At the allotment all the gardeners are heavily into ‘harvest home’ mode – baskets of runner beans, courgettes, tomatoes and potatoes being gathered, armfuls of dahlias, asters and gladioli borne home to share with friends and neighbours. The place is alive with pollinators of every kind, flocks of Gatekeepers and Painted Ladies on the abandoned plots where teasels, verbena and oregano are running rampant among the weeds; lots of bees in my butter bean blossoms and courgette flowers too.


So all in all, things in Wenlock have been pretty good this August, and we are very lucky to be here. The weather may be weird, our democratic system such as it is coming apart at the seams, no one really knowing what Brexit will mean, but Rip Van Winkle Land is alive and well, and just to prove it, here’s a somnolent evening view of the town from the allotment.



copyright 2019 Tish Farrell

The Changing Seasons: August 2019

48 thoughts on “The Changing Seasons ~ August And The Turn Of The Year

  1. While I expect the shorter days in August and the cooler mornings, it seems to me that the feel of autumn is too soon this year. However your photos show that it is such a pretty time of year.

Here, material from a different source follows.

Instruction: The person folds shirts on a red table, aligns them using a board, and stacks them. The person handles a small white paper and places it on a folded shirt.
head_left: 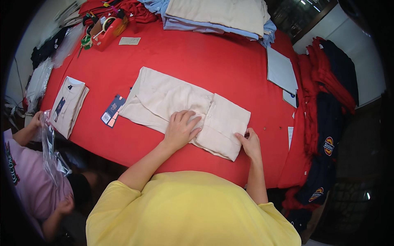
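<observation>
Beige garment is lying mid-table, slanting down to the right, on the red cover of the table. Right part is sitting as a flat panel with a raised edge running across; left part is showing creases. Left hand is resting palm-down just left of that edge, fingers spread, not grasping anything. Right hand is pinching the garment's right edge, thumb on top; fingertips are partly hiding.

Step looks like folding and squaring up. For doing it well: left hand should be pressing lightly and sweeping wrinkles outward, not bunching cloth; right hand should be pulling the edge straight, with just enough tension, lining up corners before creasing. Ripples left of the panel are probably needing flattening first, or they'd be showing through.

Tag is lying by the left end; can't tell if it's attached, so best not be tugging. Folded shirt is lying further left, likely a handy width guide. Co-worker is holding a clear bag beyond.
</observation>
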`<action>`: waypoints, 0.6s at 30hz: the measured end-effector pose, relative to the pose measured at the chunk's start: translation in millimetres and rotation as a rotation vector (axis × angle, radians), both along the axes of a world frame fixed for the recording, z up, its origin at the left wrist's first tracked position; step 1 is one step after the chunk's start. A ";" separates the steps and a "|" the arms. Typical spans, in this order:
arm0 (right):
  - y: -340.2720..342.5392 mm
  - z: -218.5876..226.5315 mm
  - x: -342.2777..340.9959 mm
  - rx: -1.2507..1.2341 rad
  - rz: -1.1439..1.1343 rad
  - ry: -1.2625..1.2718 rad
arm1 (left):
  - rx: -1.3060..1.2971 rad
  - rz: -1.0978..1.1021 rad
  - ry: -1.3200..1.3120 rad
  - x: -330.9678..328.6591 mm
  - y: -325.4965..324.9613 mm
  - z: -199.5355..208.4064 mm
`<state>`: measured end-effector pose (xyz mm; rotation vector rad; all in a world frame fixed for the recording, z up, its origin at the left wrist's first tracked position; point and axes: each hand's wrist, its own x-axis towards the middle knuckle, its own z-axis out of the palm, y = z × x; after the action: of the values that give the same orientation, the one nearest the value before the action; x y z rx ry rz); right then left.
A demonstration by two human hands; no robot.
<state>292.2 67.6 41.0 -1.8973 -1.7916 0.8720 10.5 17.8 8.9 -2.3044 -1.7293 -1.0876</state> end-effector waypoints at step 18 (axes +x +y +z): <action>15.2 121.9 -148.4 0.146 0.876 0.094 | -0.875 -0.243 -1.839 -34.8 39.4 43.3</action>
<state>143.8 82.8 162.9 -0.9111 -2.5595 1.0170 -24.3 57.2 52.2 -1.2770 -2.5323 -3.8197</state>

  2. No good worrying your head about things you can’t change Tish. If I were Tinkerbell I’d give all the plants here a darn good watering but I seem to have misplaced the magic wand 😕💕

  3. So that’s where all the butterflies are this year! I haven’t seen very many at all although the OH says there have been lots of Painted Ladies up on the hill. Not so in my garden until this week. Everything on your allotment is looking good too. You are such a clever green-fingered woman, at least you’ll be able to feed yourself when we can’t import our fruit and veg any more…

    1. I’m enjoying your faith in my gardening capacity, Jude. We certainly have lots to eat now. Come Halloween, not so sure. Tho as that’s my birthday I might get out my broomstick and cast a big sleep on Boris and co.

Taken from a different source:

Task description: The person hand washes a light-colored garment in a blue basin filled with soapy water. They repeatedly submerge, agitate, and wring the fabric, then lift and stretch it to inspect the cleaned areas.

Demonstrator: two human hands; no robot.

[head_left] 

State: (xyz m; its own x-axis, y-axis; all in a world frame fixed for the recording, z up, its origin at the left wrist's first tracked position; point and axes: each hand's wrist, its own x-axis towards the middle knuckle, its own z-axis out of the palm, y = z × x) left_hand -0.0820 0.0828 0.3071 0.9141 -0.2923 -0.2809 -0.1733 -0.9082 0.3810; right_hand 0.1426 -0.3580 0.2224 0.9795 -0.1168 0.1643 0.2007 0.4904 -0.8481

      1. It is what it is and whatever happens I am sure we will all get through it. I don’t think there is a single political party that I actually like at the moment.

  4. Love the shape of trees in your (our) neck of the woods. The leaves here, the shapes are so different. I can faint when I see a hazelnut tree in France… 🙂
    Bon week-end Tish.
    (Will the Queen fire Bojo?)

    1. We’ve never had so many butterflies. Perhaps they all left Europe because of the heat plus the mild winter here and a mass hatching. I think I saw the first ones back in Feb.

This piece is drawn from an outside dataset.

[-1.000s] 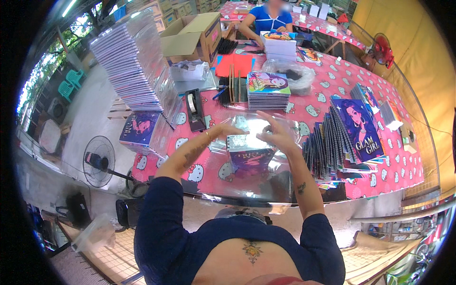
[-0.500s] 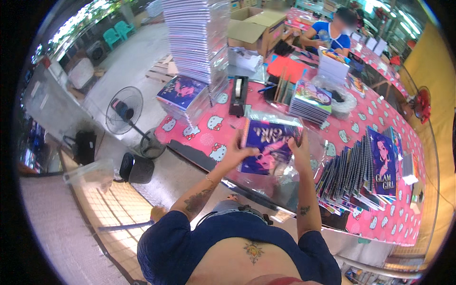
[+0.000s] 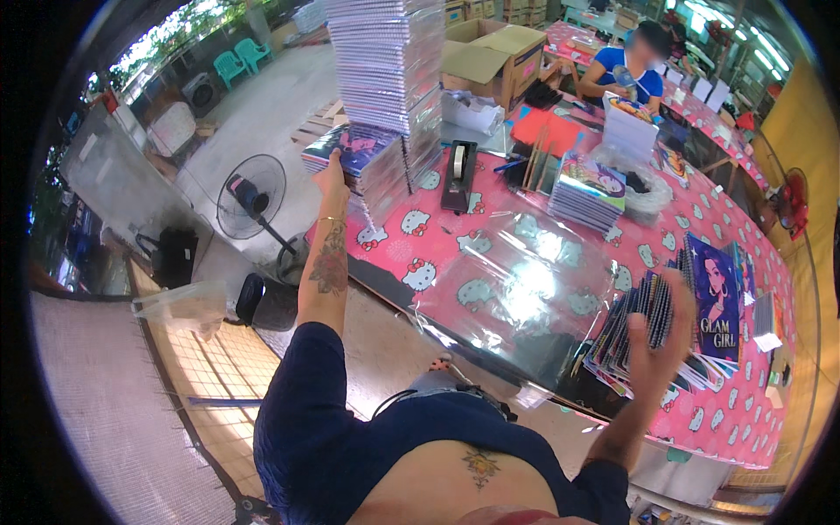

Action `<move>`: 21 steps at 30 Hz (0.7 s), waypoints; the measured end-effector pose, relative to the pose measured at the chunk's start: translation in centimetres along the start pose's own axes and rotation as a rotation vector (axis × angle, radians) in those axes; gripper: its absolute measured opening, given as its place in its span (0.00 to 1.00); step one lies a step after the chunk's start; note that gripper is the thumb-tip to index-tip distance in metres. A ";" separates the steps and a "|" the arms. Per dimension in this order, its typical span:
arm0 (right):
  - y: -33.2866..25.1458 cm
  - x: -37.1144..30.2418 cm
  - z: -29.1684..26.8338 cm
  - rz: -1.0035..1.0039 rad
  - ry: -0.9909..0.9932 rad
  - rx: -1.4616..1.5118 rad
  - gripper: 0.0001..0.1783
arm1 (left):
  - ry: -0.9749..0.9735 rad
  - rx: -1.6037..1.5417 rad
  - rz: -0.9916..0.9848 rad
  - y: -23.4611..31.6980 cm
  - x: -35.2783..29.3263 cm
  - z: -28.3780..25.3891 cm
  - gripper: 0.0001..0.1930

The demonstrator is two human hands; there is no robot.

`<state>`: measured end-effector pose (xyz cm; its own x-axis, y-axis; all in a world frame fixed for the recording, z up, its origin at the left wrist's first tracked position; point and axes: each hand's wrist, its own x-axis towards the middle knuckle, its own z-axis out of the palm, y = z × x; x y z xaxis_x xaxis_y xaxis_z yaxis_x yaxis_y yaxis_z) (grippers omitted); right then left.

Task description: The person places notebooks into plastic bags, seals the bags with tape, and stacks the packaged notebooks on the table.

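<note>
Far left, on the floor: a black pedestal fan is standing beside the bench, which is wearing a pink cartoon-cat cloth.

Your left hand is reaching up and out on a nearly straight arm, its fingers closing on the near edge of a wrapped notebook. The notebook is lying flat on a low pile at the bench's left end, long axis running left to right, cover up, at the foot of the tall stack of notebooks. Half a second ago both your hands were holding a purple-covered notebook in front of you over the clear plastic sheet; that sheet is now lying bare.

Middle: a black tape dispenser is standing behind the sheet, with a shorter pile of notebooks to its right.

Right: your right hand is hanging raised and blurred over the fanned row of spiral notebooks, fingers spread and released, gripping nothing; whether it is touching them you cannot tell.
</note>
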<state>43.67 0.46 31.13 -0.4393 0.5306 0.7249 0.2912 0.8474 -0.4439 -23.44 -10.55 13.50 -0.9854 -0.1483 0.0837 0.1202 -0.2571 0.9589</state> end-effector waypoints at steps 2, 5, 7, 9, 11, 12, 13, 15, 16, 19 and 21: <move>0.9 0.3 -3.6 0.076 0.137 -0.188 0.29 | -0.061 0.212 0.019 0.1 1.9 -0.6 0.47; 4.1 -0.1 -11.9 0.243 0.163 -0.615 0.32 | 0.226 1.027 0.091 3.6 -7.2 4.6 0.40; 10.9 -1.6 -17.8 0.467 0.115 -0.717 0.35 | 0.204 0.840 0.609 6.5 -10.8 5.5 0.34; 18.0 -4.4 -21.7 0.994 -0.131 -0.364 0.38 | -0.252 0.484 0.943 11.4 -21.1 8.7 0.25; 20.0 -4.9 -19.7 0.896 -0.156 0.152 0.40 | -0.943 0.091 0.569 11.6 -34.4 10.7 0.28; 19.2 -4.1 -18.4 0.976 -0.121 0.258 0.41 | -1.316 -0.013 0.493 13.0 -40.8 11.1 0.33; 18.5 -3.4 -18.4 0.988 -0.163 0.216 0.42 | -1.475 -0.032 0.701 11.9 -46.0 11.5 0.40; 18.9 -1.4 -18.7 1.002 -0.337 0.137 0.41 | -1.718 0.048 0.243 10.4 -54.2 12.7 0.40; 19.0 -1.9 -19.0 1.043 -0.284 0.102 0.42 | -1.874 -0.020 -0.183 13.7 -56.6 12.7 0.36; 17.1 0.1 -17.6 1.067 -0.287 0.046 0.45 | -1.871 -0.159 -0.300 11.1 -61.3 14.4 0.31; 17.9 -0.2 -17.9 1.136 -0.312 0.014 0.46 | -1.819 -0.050 -0.288 12.0 -62.5 14.0 0.24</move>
<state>64.18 15.25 32.49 -0.1233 0.9604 -0.2499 0.6405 -0.1153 -0.7592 37.87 9.03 23.58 0.1338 0.9831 0.1250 -0.0864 -0.1141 0.9897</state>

  5. Beautiful, bountiful days with a touch of somnolence; what could be better? No Boris, No Brexit? :D:D Ah, well, at least, there is some sweet serenity in your corner of the world and I am sure that will continue with or without Brexit. Pity about the noisy harvesting.

    1. We do feel like a quiet small corner in all the madness, though we have our versions in Shropshire. The Council are hell bent on building a 1,000 houses on the defunct power station site a few miles up the road from us, and on the edge of the Severn Gorge World Heritage Site. There will be ructions!

  6. I love this post – all the names, and the sense of Keatsian fruitfulness. You know your bit of turf so well, and share it so wonderfully, both verbally and pictorially.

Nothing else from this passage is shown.